*What you have to do:* An exact, complete printout of the listing is wanted, minus its images.

*Available data:*
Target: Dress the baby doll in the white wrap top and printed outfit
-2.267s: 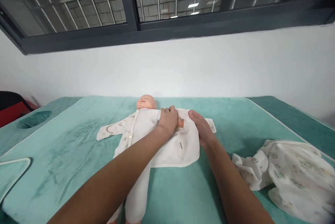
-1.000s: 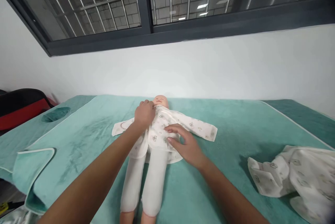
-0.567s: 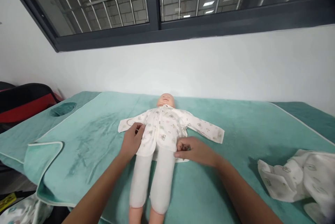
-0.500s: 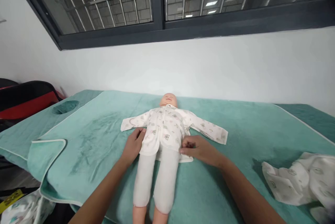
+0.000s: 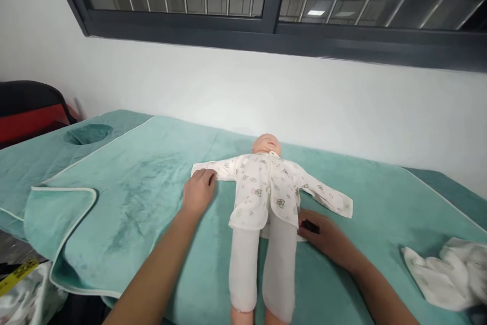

*Problem solution:*
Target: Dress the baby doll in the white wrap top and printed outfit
-2.267s: 
-1.000s: 
-0.567s: 
-0.500s: 
+0.000s: 

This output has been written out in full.